The records below are to be copied exactly, with every picture left out.
(Supplied data begins)
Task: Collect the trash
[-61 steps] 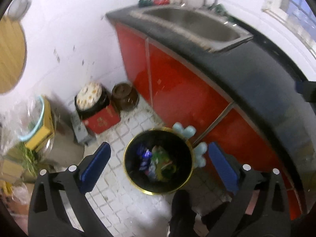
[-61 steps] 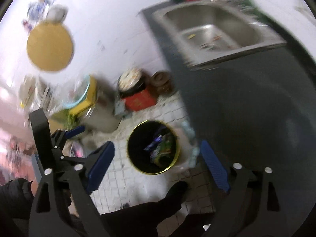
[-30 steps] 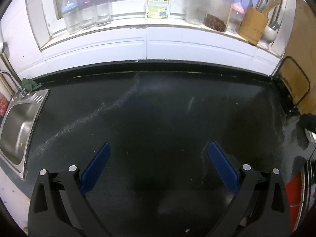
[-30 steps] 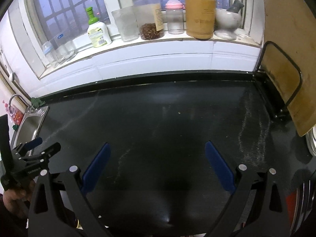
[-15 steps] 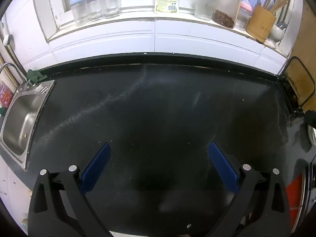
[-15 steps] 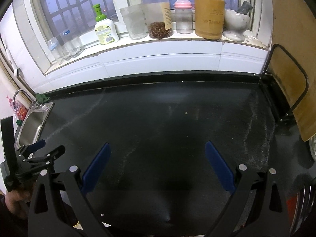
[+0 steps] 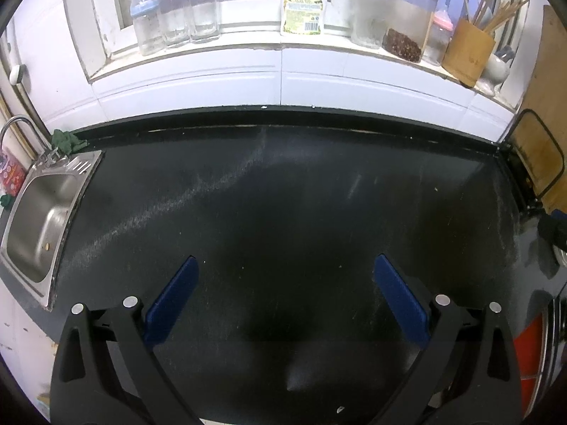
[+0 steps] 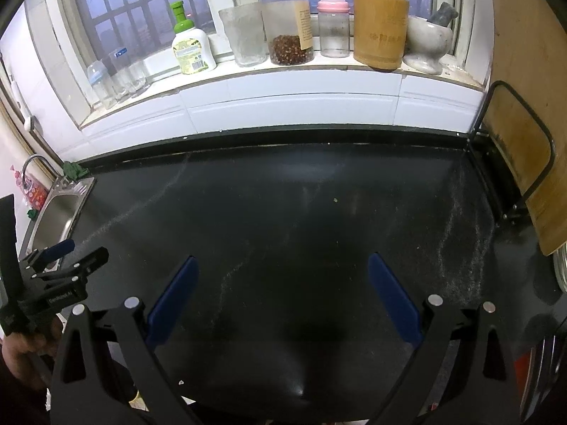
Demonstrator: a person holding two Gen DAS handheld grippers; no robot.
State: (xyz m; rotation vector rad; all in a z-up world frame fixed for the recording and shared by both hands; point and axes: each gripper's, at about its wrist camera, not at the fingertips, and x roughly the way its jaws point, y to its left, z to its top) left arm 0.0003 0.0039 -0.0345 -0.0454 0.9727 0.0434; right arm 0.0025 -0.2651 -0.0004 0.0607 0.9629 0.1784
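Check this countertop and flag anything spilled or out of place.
Pale powdery streaks lie on the black countertop: one diagonal from the sink side toward the back wall, another beside the cutting board rack. A small crumb sits mid-counter. Both hand-held grippers, left and right, are open and empty.

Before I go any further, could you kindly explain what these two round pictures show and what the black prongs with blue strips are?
Each picture comes from a fisheye camera mounted on a handheld gripper, looking along its two fingers. The black prongs with blue pads are those fingers. The left gripper and the right gripper are both open and hold nothing. Both hover over a dark countertop that carries only pale dusty streaks and tiny crumbs. A steel sink sits at its left end. The windowsill holds a soap bottle, a jar of red flakes and a bamboo utensil holder. A wooden board leans on the right.
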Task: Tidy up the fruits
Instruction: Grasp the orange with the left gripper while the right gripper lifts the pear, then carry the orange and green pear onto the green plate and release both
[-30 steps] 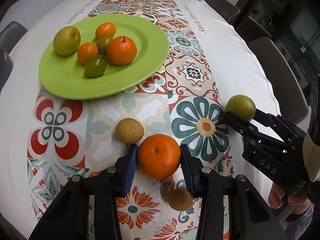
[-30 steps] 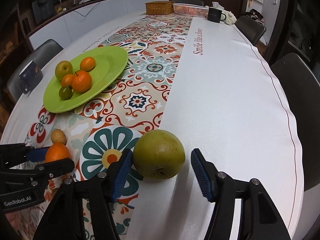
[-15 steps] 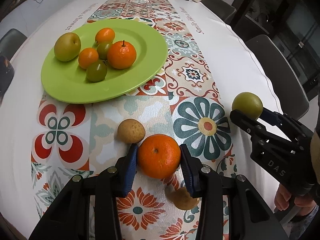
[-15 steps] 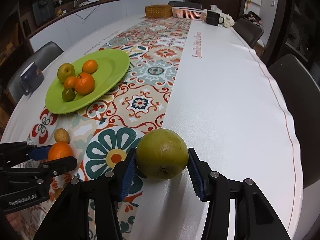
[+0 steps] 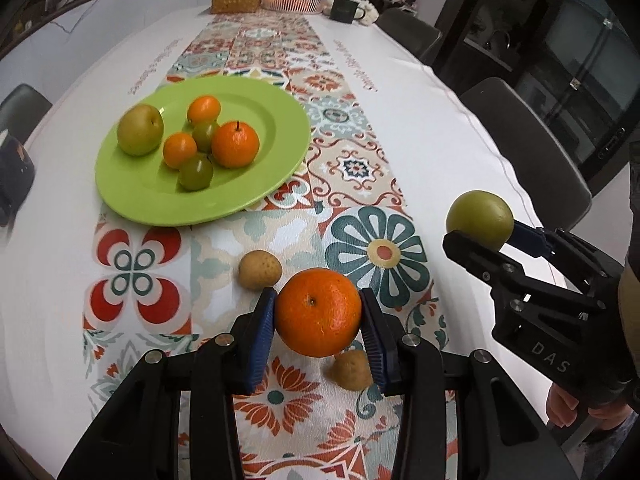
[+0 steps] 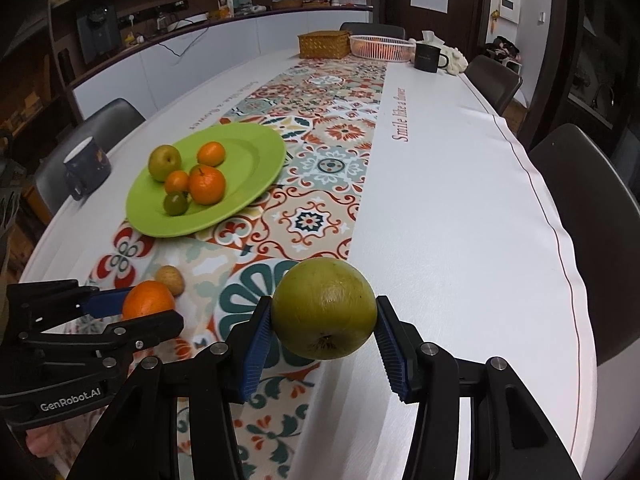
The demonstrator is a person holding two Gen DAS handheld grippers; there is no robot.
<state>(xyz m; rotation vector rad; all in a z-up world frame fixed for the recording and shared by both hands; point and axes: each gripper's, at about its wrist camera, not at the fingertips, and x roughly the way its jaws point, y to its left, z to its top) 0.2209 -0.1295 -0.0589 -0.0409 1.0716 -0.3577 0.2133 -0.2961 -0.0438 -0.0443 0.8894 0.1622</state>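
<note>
My left gripper (image 5: 319,322) is shut on a large orange (image 5: 318,312) and holds it above the patterned runner. My right gripper (image 6: 324,322) is shut on a green apple (image 6: 324,308), lifted off the table; it also shows in the left wrist view (image 5: 480,216). A green plate (image 5: 264,184) sits ahead to the left with several fruits: a green apple (image 5: 140,130), a stemmed orange (image 5: 235,144), small oranges and small green fruits. Two small tan fruits lie on the runner, one (image 5: 259,269) left of the orange, one (image 5: 352,370) beneath it.
A dark mug (image 6: 86,166) stands left of the plate near the table edge. At the far end are a wicker box (image 6: 324,44), a white basket (image 6: 380,46) and a black mug (image 6: 428,57). Dark chairs line both sides.
Both grippers have risen with their fruit: the right one closed on the apple and lifted it off the table, the left one raised the orange. The plate now looks farther away.
</note>
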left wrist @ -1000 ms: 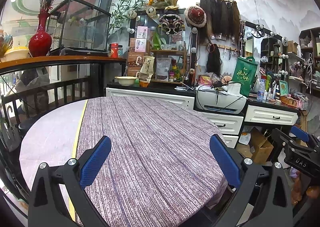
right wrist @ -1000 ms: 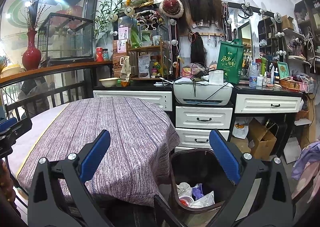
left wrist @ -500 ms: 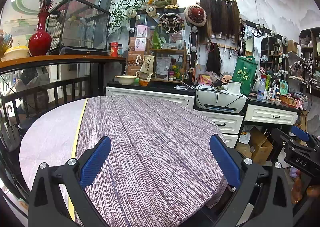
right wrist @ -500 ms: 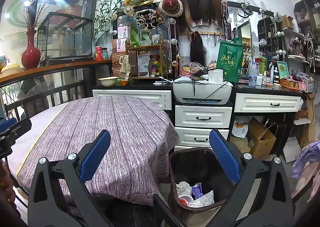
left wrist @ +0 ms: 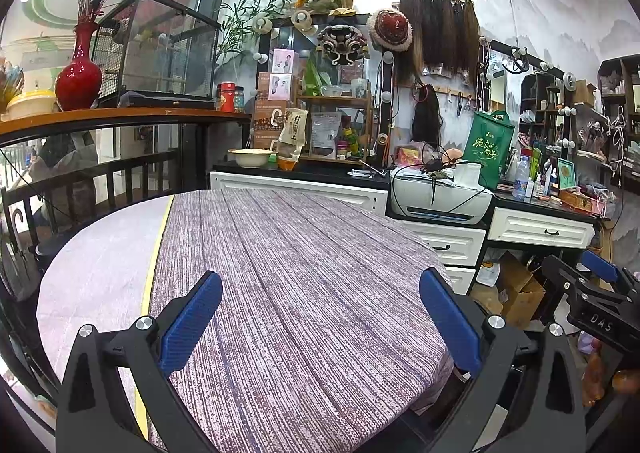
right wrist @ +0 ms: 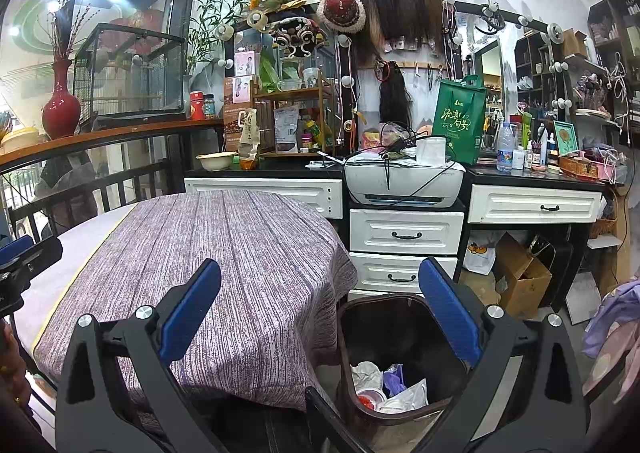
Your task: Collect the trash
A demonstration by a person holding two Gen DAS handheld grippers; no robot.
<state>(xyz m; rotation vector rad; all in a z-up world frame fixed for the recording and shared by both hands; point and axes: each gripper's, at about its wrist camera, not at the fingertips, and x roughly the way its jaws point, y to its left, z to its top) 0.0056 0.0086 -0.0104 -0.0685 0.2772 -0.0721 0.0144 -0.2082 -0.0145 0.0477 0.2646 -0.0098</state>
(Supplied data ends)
◆ Solution to this problem:
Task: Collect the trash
[-61 steps] 
[-61 steps] 
[-30 steps] 
[-30 steps] 
[-15 steps] 
[-15 steps] 
[+0 steps] 
[+0 steps] 
Demonstrator: a person holding two Gen DAS handheld grippers; no robot.
State: (xyz m; rotation vector rad; all in a z-up world frame fixed for the recording and shared by both hands; point and axes: each gripper's, at about its wrist camera, not at the fingertips, and x roughly the way its jaws point, y to its left, z to its top) left arm 0.0003 0.0039 -0.0345 -0.0454 0.9727 0.0434; right arm 0.0025 -0.2651 -0.0004 0.0607 0.9629 0.1784
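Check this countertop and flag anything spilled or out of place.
Pale powdery streaks lie on the black countertop: one diagonal from the sink side toward the back wall, another beside the cutting board rack. A small crumb sits mid-counter. Both hand-held grippers, left and right, are open and empty.

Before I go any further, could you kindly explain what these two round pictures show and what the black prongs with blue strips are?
Each picture comes from a fisheye camera mounted on a handheld gripper, looking along its two fingers. The black prongs with blue pads are those fingers. The left gripper and the right gripper are both open and hold nothing. Both hover over a dark countertop that carries only pale dusty streaks and tiny crumbs. A steel sink sits at its left end. The windowsill holds a soap bottle, a jar of red flakes and a bamboo utensil holder. A wooden board leans on the right.
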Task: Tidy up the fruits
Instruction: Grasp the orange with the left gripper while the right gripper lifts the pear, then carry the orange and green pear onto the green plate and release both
[-30 steps] 
[-30 steps] 
[-15 steps] 
[-15 steps] 
[+0 steps] 
[+0 steps] 
The demonstrator is a person holding two Gen DAS handheld grippers; there is no robot.
<state>(xyz m; rotation vector rad; all in a z-up world frame fixed for the recording and shared by both hands; point and axes: each gripper's, at about its wrist camera, not at the fingertips, and x roughly the way its jaws point, y to its left, z to its top) 0.2209 -0.1295 -0.0589 -0.0409 1.0716 -0.3577 0.2133 -0.2961 -0.0438 -0.0443 0.8894 0.1622</state>
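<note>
My left gripper (image 5: 319,322) is shut on a large orange (image 5: 318,312) and holds it above the patterned runner. My right gripper (image 6: 324,322) is shut on a green apple (image 6: 324,308), lifted off the table; it also shows in the left wrist view (image 5: 480,216). A green plate (image 5: 264,184) sits ahead to the left with several fruits: a green apple (image 5: 140,130), a stemmed orange (image 5: 235,144), small oranges and small green fruits. Two small tan fruits lie on the runner, one (image 5: 259,269) left of the orange, one (image 5: 352,370) beneath it.
A dark mug (image 6: 86,166) stands left of the plate near the table edge. At the far end are a wicker box (image 6: 324,44), a white basket (image 6: 380,46) and a black mug (image 6: 428,57). Dark chairs line both sides.
Both grippers have risen with their fruit: the right one closed on the apple and lifted it off the table, the left one raised the orange. The plate now looks farther away.
</note>
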left wrist @ -1000 ms: 
right wrist @ -1000 ms: 
left wrist @ -500 ms: 
right wrist @ -500 ms: 
left wrist @ +0 ms: 
right wrist @ +0 ms: 
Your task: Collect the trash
A demonstration by a person holding two Gen DAS handheld grippers; no robot.
<state>(xyz m; rotation vector rad; all in a z-up world frame fixed for the recording and shared by both hands; point and axes: each gripper's, at about its wrist camera, not at the fingertips, and x roughly the way its jaws point, y to its left, z to its top) 0.0056 0.0086 -0.0104 -0.0685 0.2772 -0.0721 0.0144 -0.2082 -0.0145 0.0477 0.2646 -0.0098</state>

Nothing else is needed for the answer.